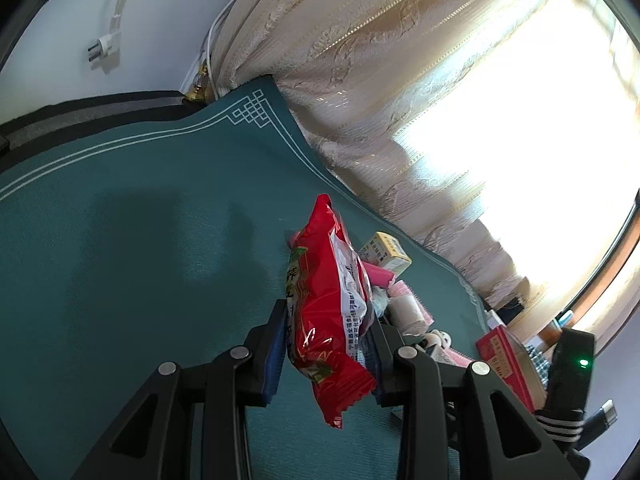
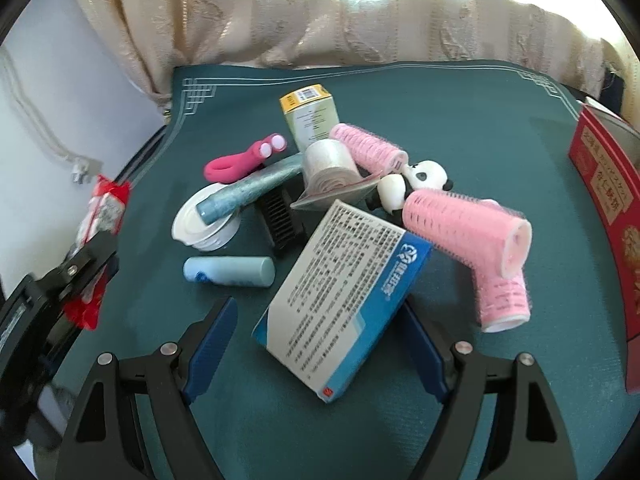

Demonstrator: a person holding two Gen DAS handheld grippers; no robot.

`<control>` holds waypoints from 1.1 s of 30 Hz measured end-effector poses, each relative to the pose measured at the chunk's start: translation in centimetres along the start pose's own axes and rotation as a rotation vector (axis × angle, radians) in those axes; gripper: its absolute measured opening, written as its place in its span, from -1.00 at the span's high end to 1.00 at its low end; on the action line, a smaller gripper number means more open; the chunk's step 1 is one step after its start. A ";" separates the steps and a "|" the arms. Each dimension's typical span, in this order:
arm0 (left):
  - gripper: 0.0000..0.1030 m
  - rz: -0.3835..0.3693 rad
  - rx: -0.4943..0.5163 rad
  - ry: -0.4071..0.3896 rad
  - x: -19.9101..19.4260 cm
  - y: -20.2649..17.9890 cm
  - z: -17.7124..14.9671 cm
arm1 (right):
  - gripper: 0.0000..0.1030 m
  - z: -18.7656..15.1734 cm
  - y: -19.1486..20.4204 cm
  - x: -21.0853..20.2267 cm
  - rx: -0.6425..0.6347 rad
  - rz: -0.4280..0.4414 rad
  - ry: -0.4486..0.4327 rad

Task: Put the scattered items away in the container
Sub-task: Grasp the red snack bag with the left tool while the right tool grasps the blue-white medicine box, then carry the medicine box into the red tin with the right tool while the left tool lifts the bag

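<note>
The left hand-held gripper [image 1: 326,344] is clamping a red snack packet [image 1: 328,304] between its blue pads, jaws drawn in narrow around it, and the packet is hanging clear above the green-clothed surface [image 1: 140,240]. From the right wrist view that same packet [image 2: 102,216] is showing off at the left edge of the cloth, well apart from the heap.

The right hand-held gripper [image 2: 320,340] is standing wide open and holding nothing. A white and blue medicine box [image 2: 340,300] is lying tilted between its two blue fingers; the right pad is just beside the box's edge, but I cannot tell whether it is touching, and the left pad is plainly apart from it.

Beyond the box the scattered things are sitting in a loose heap on the surface: two pink hair rollers [image 2: 480,236] crossing each other at the right, a third pink roller [image 2: 368,148] further back, a small panda figure [image 2: 416,184] between them, a roll of clear bags [image 2: 330,168], a yellow-topped carton [image 2: 310,116], a pink clip [image 2: 244,158], a glittery blue tube [image 2: 252,190] resting across a white cup [image 2: 204,220], a black comb [image 2: 280,216] and a pale blue cylinder [image 2: 228,272] lying on its side.

A red box [image 2: 604,208] is standing at the right edge of the surface. A cream curtain [image 2: 320,12] is hanging behind.
</note>
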State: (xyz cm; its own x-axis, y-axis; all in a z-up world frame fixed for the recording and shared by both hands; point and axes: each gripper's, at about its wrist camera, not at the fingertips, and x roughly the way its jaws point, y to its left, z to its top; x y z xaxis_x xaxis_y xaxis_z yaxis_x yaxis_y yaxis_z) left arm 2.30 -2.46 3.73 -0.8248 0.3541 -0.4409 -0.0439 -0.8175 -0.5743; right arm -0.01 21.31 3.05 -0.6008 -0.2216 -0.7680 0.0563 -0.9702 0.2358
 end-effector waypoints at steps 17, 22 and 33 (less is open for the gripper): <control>0.31 -0.040 -0.004 0.019 0.2 0.0 0.1 | -0.15 -0.3 -0.2 -0.3 0.008 -0.081 -0.050; 0.31 -0.022 -0.006 0.022 0.3 0.1 0.0 | -0.14 -0.7 0.1 -0.8 0.007 -0.039 -0.071; 0.31 0.028 -0.002 0.025 0.6 0.1 0.2 | 0.21 -2.4 -2.0 -4.0 -0.004 0.006 -0.138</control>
State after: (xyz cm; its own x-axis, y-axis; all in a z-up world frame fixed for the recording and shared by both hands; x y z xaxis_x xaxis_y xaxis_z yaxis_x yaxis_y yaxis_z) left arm 1.70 -2.38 3.51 -0.8113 0.3424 -0.4739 -0.0198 -0.8262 -0.5630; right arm 4.19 23.92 4.24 -0.7045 -0.2120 -0.6773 0.0634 -0.9693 0.2375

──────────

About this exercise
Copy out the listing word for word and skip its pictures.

Solution
Demonstrator: a person holding two Gen DAS handheld grippers; no robot.

`<control>` holds waypoints from 1.1 s of 30 Hz measured end-effector poses, each relative to the pose measured at the chunk's start: translation in centimetres along the start pose's own axes and rotation as a rotation vector (axis × angle, radians) in those axes; gripper: its absolute measured opening, written as its place in its span, from -1.00 at the span's high end to 1.00 at its low end; on the action line, a smaller gripper number means more open; the chunk's step 1 is one step after its start. A ";" separates the steps and a "|" the arms. Each dimension's typical span, in this order:
arm0 (left):
  - gripper: 0.0000..0.1030 m
  - rz: -0.3835..0.3693 rad
  - rx: -0.4943..0.5163 rad
  - ry: -0.4071..0.3896 rad
  - x: -19.9101..19.4260 cm
  - y: -20.2649..17.9890 cm
  - z: -17.7124..14.9671 cm
arm1 (right):
  - gripper: 0.0000..0.1030 m
  - z: -18.7656..15.1734 cm
  - y: -19.1486..20.4204 cm
  - x: -21.0853..20.2267 cm
  - rx: -0.6425..0.6347 rad
  - rz: -0.4280..0.4414 rad
  - ry: -0.4486..0.4327 rad

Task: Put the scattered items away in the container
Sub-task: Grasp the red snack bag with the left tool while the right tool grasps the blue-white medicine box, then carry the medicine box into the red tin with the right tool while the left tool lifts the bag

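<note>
The left hand-held gripper [image 1: 326,344] is clamping a red snack packet [image 1: 328,304] between its blue pads, jaws drawn in narrow around it, and the packet is hanging clear above the green-clothed surface [image 1: 140,240]. From the right wrist view that same packet [image 2: 102,216] is showing off at the left edge of the cloth, well apart from the heap.

The right hand-held gripper [image 2: 320,340] is standing wide open and holding nothing. A white and blue medicine box [image 2: 340,300] is lying tilted between its two blue fingers; the right pad is just beside the box's edge, but I cannot tell whether it is touching, and the left pad is plainly apart from it.

Beyond the box the scattered things are sitting in a loose heap on the surface: two pink hair rollers [image 2: 480,236] crossing each other at the right, a third pink roller [image 2: 368,148] further back, a small panda figure [image 2: 416,184] between them, a roll of clear bags [image 2: 330,168], a yellow-topped carton [image 2: 310,116], a pink clip [image 2: 244,158], a glittery blue tube [image 2: 252,190] resting across a white cup [image 2: 204,220], a black comb [image 2: 280,216] and a pale blue cylinder [image 2: 228,272] lying on its side.

A red box [image 2: 604,208] is standing at the right edge of the surface. A cream curtain [image 2: 320,12] is hanging behind.
</note>
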State: (xyz cm; its own x-axis, y-axis; all in a z-up world frame fixed for the recording and shared by both hands; point and axes: each gripper's, at about its wrist camera, not at the fingertips, and x roughly the way its jaws point, y to its left, z to its top; x y z xaxis_x xaxis_y xaxis_z yaxis_x yaxis_y yaxis_z) left arm 2.30 -2.46 3.73 -0.8248 0.3541 -0.4409 -0.0439 -0.8175 -0.5743; right arm -0.01 21.31 3.05 -0.6008 -0.2216 -0.7680 0.0563 -0.9702 0.2358
 end-effector waypoints at steps 17, 22 and 33 (less is open for the gripper): <control>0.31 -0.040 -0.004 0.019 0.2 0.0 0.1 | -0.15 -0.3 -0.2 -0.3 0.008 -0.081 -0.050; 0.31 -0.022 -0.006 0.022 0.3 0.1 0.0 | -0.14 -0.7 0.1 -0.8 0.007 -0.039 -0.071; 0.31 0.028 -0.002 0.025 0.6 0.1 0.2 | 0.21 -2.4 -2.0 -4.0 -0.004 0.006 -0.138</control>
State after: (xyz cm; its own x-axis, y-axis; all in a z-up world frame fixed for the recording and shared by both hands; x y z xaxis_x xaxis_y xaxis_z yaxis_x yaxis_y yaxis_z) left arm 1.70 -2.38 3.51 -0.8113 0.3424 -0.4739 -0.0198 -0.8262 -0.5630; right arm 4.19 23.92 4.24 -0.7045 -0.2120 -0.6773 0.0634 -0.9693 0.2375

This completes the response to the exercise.